***** INFORMATION SUPPLIED

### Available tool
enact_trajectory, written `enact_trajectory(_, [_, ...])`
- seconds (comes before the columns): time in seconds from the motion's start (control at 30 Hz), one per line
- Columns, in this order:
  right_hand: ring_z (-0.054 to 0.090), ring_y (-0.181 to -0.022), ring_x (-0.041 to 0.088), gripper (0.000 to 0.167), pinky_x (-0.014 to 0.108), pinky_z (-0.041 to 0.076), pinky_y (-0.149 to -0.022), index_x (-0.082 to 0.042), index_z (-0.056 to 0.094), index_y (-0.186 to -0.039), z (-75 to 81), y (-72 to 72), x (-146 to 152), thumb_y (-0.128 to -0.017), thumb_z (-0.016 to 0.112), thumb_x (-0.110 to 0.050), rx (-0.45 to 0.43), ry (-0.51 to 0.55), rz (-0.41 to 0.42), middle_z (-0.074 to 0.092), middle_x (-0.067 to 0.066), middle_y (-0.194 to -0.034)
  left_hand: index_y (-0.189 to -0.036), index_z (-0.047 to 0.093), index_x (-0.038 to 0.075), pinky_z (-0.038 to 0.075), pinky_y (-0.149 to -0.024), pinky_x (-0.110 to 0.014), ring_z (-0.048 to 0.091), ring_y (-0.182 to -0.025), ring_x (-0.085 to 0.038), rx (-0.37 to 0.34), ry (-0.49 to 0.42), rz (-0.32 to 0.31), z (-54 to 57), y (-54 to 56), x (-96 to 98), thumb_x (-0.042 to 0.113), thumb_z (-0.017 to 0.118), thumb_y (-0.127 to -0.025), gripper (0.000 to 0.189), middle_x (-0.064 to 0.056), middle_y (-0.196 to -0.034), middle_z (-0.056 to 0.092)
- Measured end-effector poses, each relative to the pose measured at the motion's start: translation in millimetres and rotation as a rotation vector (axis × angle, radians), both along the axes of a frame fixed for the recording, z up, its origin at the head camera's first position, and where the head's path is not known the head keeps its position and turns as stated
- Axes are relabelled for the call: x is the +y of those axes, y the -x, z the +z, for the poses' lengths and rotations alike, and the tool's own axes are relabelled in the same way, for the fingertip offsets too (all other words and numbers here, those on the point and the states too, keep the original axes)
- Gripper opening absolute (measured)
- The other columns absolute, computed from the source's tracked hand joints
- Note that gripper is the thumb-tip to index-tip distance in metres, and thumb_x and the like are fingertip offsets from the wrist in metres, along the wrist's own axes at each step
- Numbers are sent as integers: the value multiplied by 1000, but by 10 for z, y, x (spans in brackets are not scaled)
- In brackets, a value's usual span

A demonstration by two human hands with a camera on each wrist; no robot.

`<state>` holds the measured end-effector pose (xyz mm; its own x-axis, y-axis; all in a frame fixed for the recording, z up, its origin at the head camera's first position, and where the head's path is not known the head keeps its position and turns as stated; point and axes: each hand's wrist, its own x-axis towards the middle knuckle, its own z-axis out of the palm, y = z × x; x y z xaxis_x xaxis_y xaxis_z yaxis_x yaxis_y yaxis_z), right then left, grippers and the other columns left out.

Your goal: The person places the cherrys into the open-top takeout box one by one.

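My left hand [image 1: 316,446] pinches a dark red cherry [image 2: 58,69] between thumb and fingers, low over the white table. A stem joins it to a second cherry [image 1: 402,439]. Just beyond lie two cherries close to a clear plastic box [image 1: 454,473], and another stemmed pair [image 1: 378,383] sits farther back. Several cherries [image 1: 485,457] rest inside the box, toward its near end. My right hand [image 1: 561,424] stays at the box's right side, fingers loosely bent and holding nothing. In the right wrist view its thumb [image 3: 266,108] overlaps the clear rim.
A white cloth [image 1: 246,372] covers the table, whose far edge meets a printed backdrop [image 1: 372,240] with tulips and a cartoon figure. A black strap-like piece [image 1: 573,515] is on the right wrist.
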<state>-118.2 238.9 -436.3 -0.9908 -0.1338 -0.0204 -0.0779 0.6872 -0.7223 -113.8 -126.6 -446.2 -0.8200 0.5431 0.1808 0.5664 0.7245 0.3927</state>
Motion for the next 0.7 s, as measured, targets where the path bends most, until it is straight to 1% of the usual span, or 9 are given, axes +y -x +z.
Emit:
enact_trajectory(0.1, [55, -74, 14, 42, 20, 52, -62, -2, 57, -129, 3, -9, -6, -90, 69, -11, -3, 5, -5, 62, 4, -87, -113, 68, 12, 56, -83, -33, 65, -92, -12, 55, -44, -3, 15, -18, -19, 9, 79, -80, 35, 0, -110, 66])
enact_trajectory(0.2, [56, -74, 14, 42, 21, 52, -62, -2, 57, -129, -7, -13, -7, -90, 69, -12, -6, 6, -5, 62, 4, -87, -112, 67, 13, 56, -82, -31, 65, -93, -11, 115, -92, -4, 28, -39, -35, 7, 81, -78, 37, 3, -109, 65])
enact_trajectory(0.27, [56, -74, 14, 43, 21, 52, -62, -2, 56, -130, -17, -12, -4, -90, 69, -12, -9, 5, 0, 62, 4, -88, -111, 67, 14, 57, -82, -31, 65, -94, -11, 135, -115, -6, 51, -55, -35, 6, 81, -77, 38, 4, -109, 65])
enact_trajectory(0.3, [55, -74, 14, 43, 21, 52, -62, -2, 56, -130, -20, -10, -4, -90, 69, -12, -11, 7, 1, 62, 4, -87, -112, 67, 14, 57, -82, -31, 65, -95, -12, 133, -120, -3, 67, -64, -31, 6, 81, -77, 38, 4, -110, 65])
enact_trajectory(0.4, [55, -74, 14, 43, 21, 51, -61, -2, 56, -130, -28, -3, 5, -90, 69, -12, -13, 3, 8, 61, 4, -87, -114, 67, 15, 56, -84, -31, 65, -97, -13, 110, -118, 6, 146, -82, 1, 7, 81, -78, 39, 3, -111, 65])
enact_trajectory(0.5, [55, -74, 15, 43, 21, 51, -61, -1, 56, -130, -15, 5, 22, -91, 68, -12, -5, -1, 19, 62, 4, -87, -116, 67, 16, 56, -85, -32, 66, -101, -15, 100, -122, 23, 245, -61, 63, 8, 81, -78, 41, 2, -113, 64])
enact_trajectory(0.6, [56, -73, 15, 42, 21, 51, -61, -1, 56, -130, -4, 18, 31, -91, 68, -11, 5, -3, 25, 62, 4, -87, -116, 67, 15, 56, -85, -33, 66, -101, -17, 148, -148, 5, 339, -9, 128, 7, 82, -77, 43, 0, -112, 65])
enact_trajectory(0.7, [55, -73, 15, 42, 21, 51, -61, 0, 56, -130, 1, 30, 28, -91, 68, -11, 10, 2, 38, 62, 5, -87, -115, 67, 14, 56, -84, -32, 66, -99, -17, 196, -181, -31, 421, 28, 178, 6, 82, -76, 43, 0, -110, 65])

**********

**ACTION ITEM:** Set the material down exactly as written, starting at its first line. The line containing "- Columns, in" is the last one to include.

**RESPONSE FOR THIS EXERCISE:**
### Available tool
enact_trajectory, written `enact_trajectory(_, [_, ...])`
- seconds (comes before the columns): time in seconds from the motion's start (control at 30 Hz), one per line
- Columns, in this order:

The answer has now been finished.